It was midday at Polestar Preschool. The black and white cat lay curled up on the roof, snoozing in the sun. Mittens the School Mascot was quite an old cat by now and extremely fat, as the children fed it anything and everything – cakes, biscuits, ice cream, Ness had famously even turned up with a dead Rowdy Mouse for it once. Most of the children were having a lunch break or a nap, or washing paint off themselves, or at least trying to wash paint off themselves.

Tom Garrickson was waiting for his sister.

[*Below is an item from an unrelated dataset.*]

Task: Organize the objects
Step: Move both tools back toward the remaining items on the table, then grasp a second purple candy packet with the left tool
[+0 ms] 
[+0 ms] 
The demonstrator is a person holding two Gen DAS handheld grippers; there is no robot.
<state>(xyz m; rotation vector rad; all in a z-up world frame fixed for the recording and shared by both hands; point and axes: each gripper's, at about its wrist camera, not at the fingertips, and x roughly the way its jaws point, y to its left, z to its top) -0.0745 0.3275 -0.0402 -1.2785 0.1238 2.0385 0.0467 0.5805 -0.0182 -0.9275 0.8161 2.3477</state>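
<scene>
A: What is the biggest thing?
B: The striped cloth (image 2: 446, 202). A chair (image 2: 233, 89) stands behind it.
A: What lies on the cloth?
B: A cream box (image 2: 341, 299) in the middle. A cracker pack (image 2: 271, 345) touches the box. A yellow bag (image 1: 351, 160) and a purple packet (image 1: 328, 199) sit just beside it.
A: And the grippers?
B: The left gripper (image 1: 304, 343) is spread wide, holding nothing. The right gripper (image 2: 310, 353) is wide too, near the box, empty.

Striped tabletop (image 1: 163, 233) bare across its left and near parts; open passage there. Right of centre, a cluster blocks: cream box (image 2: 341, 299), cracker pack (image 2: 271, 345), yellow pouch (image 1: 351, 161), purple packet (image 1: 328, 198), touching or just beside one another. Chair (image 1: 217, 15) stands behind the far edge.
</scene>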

He had spent a fun day learning how to count and climbing the school tree and playing baseball. Mostly playing baseball. Annoyingly, he was better at basketball. When he grew up, he wanted to be just like Johannes Schumitzer, the star player of the Fourside Venus Fly Traps, a major league team that had won the championship three years in a row. Johannes could hit a ball so hard that it flew right out of Fourside Stadium to the other side of the desert. Tom even had a genuine bat signed by him, which he had bought from one of the other children in exchange for 20 dollars and a bottle of milk. His sister told him it was a fake, but she also thought that Johannes wasn't really Ness, the saviour of the Universe, and that Mrs. Anna, his favourite teacher, wasn't really Paula, his companion who had personally slain the Universal Cosmic Destroyer. Even though she was kind and beautiful and really, really scary when she was angry or cooking fried eggs, just like the hero from the legends his sister told him. Sometimes his sister was weird – she knew all about the legends and told him everything in great detail, but she ordered him not to tell anyone else about it. He kicked his legs under the table and hummed tunelessly something that sounded roughly like 'Bein' Friends'.

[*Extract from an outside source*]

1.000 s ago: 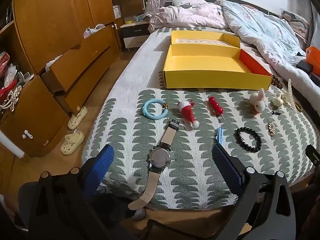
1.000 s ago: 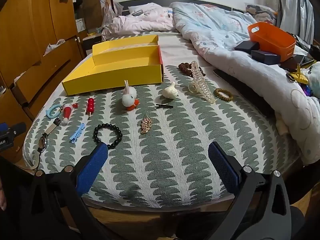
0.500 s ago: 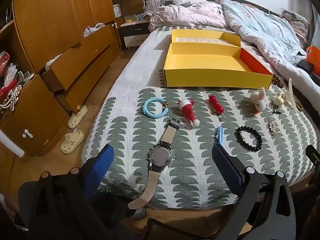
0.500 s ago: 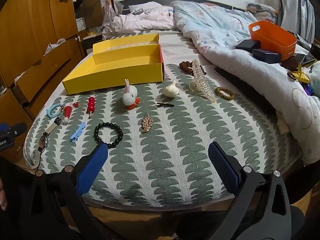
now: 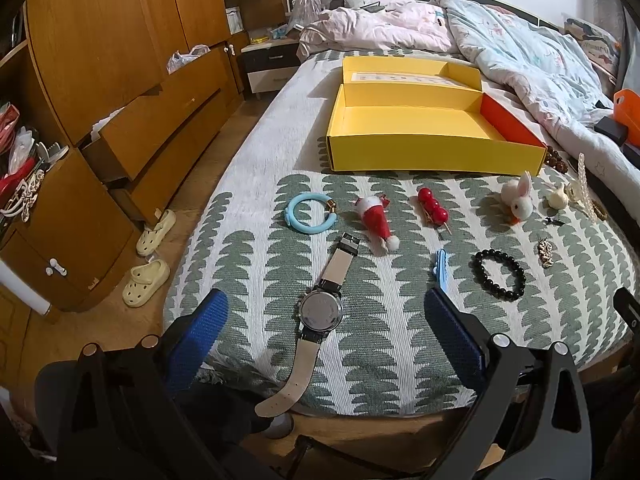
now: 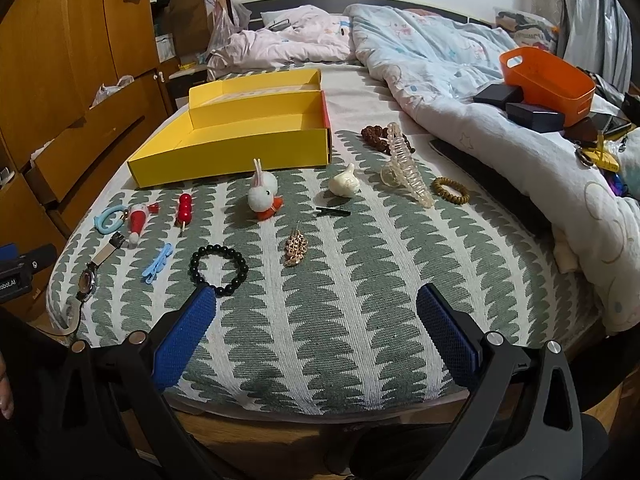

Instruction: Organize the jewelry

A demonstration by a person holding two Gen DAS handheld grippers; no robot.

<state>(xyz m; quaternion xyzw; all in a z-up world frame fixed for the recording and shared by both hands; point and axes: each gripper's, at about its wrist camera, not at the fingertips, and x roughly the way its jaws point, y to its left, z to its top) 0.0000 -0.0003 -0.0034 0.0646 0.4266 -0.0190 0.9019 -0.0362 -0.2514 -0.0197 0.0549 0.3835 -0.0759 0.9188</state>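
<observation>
Jewelry lies spread on a green-patterned bedspread in front of an empty yellow box (image 5: pixel 436 148) (image 6: pixel 228 160). A wristwatch (image 5: pixel 320 312) (image 6: pixel 88 280) lies nearest my left gripper (image 5: pixel 326 312), which hangs open just above it. Beyond are a light-blue bangle (image 5: pixel 310 214), a red Santa-hat clip (image 5: pixel 376 222), a red bead clip (image 5: pixel 433 208), a blue clip (image 5: pixel 441 266), and a black bead bracelet (image 5: pixel 500 274) (image 6: pixel 218 268). My right gripper (image 6: pixel 316 308) is open over bare bedspread, behind a gold leaf brooch (image 6: pixel 296 249). A white rabbit clip (image 6: pixel 262 194), a clear claw clip (image 6: pixel 404 168) and a wooden bracelet (image 6: pixel 451 191) lie further back.
A rumpled duvet (image 6: pixel 480 92) covers the bed's right side, with an orange basket (image 6: pixel 548 78) and dark boxes on it. Wooden drawers (image 5: pixel 132 136) and slippers (image 5: pixel 146 280) stand left of the bed. The bed's front edge is right under both grippers.
Both grippers have drifted slightly; the views show the bed a little closer. Nothing on the bed has moved, and both grippers stay open.
</observation>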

Three harsh raps at the door caused him to turn to look. Mrs. Anna pushed the door halfway open and looked round it.

“Hello?” she asked. Then a worried expression crossed her face. She turned back towards him, “Children, why don't you go into the quiet room for a nap? I need to talk to this gentleman in private!”

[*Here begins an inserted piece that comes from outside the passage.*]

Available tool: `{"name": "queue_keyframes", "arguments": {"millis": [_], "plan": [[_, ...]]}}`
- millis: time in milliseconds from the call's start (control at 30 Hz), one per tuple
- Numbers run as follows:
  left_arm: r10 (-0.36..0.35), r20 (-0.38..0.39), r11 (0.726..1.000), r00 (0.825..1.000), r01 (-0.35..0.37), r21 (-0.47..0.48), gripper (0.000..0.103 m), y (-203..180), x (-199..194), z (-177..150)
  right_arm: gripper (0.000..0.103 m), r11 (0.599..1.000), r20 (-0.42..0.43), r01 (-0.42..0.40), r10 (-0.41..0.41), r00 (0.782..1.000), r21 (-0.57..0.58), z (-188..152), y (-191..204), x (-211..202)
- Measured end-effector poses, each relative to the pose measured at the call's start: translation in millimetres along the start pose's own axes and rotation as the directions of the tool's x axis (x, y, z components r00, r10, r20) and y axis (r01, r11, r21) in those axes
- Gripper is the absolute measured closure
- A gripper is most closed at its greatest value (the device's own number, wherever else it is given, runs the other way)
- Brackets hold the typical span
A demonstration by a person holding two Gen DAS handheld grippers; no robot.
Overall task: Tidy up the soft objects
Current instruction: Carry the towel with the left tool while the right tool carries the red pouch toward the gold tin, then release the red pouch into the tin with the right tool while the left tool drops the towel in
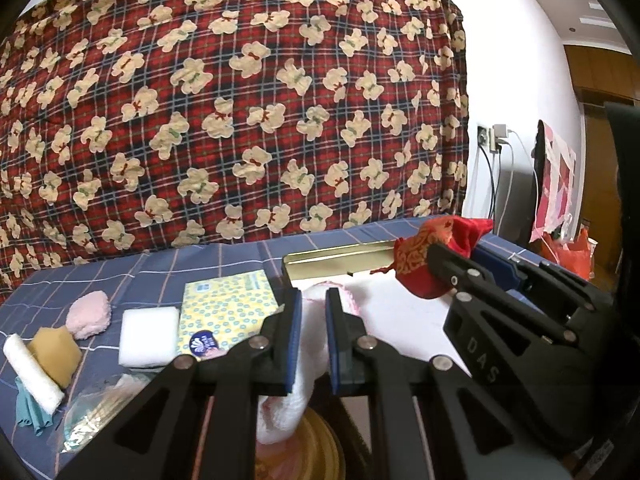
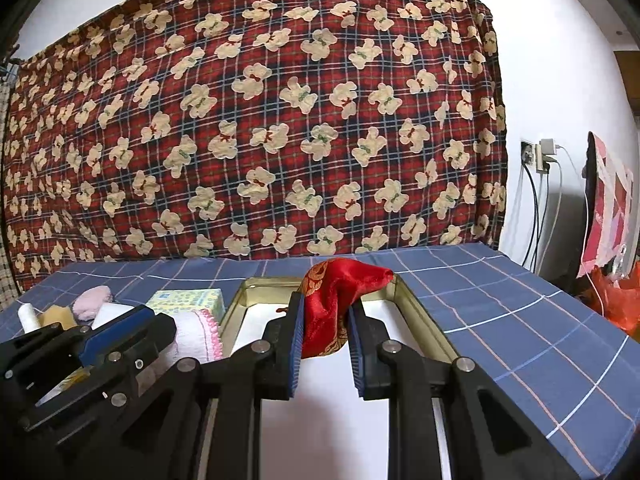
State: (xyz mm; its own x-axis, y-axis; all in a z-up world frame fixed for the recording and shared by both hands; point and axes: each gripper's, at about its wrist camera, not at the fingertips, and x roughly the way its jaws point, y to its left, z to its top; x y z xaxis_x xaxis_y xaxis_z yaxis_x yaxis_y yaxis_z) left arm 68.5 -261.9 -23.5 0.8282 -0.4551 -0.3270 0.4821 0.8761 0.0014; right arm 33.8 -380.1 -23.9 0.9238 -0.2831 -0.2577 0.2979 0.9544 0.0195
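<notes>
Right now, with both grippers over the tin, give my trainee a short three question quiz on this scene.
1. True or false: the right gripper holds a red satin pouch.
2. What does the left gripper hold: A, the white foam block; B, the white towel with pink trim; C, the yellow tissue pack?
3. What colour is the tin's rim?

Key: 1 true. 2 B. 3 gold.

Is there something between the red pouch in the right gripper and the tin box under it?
Nothing visible. The right gripper holds the red pouch over the tin box, whose white floor below looks bare. The left gripper, holding a white towel, is beside it.
</notes>
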Motion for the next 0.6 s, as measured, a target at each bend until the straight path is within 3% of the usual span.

Whispering confused words to each other, the children filed out of the room. Some of them did go to have a nap but most of them either got lost on the way, went to find somewhere normally forbidden like the stationery cupboard to sneak into while Mrs. Anna wasn't looking or, like Tom, put their ear to the door to eavesdrop on their teacher's conversation.

“What are you here for? Are you an enemy? There's nothing here for you! I'll protect these children with my life! I've fought worse than you single-handedly. If I call him – and I can call him in a second – he'll be here before you can even…” she stopped again, then said “What? You want to speak to one of our children? How do you even know one of my… Okay, you can see him if its that important, but I'll be watching you!”

Tom darted away from the door as it pushed open and the children all fled down the corridor in different directions, disappearing into adjacent rooms.

“Its okay, I know you're all eavesdropping, you're really, really obvious. Clara, get out of the boy's toilets.” she sighed, “Tom, come here for a second. This man says he wants to talk to you. Do you know him?”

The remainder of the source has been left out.